Rethinking European architecture beyond Europe
13.–16. April 2014, Palermo, Italy
Walter Gropius and China
Eduard Kögel, Berlin, Germany.
Walter Gropius is well known as the director of the Bauhaus in Dessau, as an architect in Berlin and, after his emigration in 1938, as a teacher and architect in the USA. One of the heroes of the Modern Movement in the interwar period in Germany, in 1937 he emigrated from Berlin via London to teach at Harvard University in the USA. Walter Gropius never visited China nor did he write any significant texts about Chinese architecture or urban development.
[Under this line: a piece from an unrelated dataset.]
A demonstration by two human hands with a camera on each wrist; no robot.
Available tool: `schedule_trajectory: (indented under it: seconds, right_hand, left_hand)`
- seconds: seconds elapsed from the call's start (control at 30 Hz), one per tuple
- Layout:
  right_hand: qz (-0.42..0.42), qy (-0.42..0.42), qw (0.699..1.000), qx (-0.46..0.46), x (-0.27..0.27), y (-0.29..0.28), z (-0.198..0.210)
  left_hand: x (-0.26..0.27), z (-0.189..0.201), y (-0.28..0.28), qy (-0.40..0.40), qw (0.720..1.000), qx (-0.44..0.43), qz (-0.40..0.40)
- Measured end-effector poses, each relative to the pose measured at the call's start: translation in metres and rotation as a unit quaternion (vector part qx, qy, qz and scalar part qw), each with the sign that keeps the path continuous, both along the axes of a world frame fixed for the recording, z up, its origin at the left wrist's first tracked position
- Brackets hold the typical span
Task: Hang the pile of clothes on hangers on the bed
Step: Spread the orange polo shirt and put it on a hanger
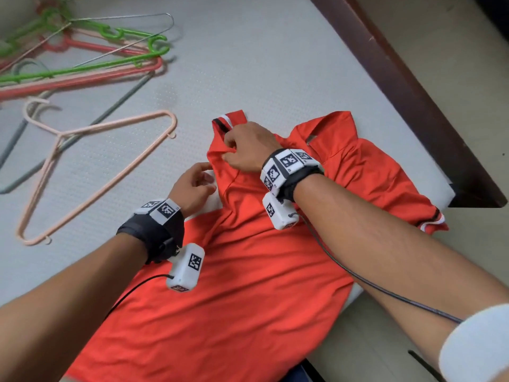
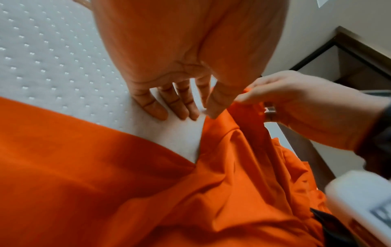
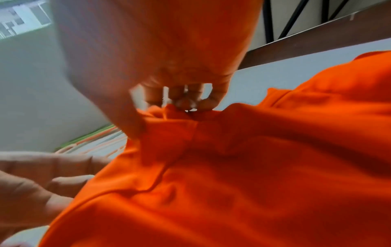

However, from the late 1930s he educated Chinese students at Harvard and in the late 1940s won a commission to design a campus-university in Shanghai. The Chinese students he taught at Harvard include Henry Huang, I.M. Pei, Wang Dahong, Chen Chi-Kwan and Chang Chao-Kang. All of them transferred knowledge from this modern master to China and Taiwan. Henry Huang was the first to receive his master’s degree and returned to his hometown Shanghai in 1941, where he founded a department for architectural education at St. John’s University. As the basis for the curriculum he used the blueprint of Gropius’ Harvard institute and some elements of Bauhaus education he had learned there. I.M. Pei remained in the USA after his graduation, becoming a project partner for Gropius’ campus-university project in Shanghai. The project was stopped due to the civil war between Nationalist and Com- munist forces in China around 1949. The abovementioned university project came to Taiwan in the 1950s, by then under the supervision of the former Gropius-students I.M. Pei, Chen Chi-Kwan and Chang Chao-Kang. My paper will focus on Gropius’ influence on the young Chinese architects he educated and will examine how ideas of architectural modernism emigrated to China and Taiwan. The focus on Gropius and his Chinese students will allow to reveal the transfer of ideas from one of the most influential figures in twentieth century architectural education into the Chinese architectural discourse of the post war years.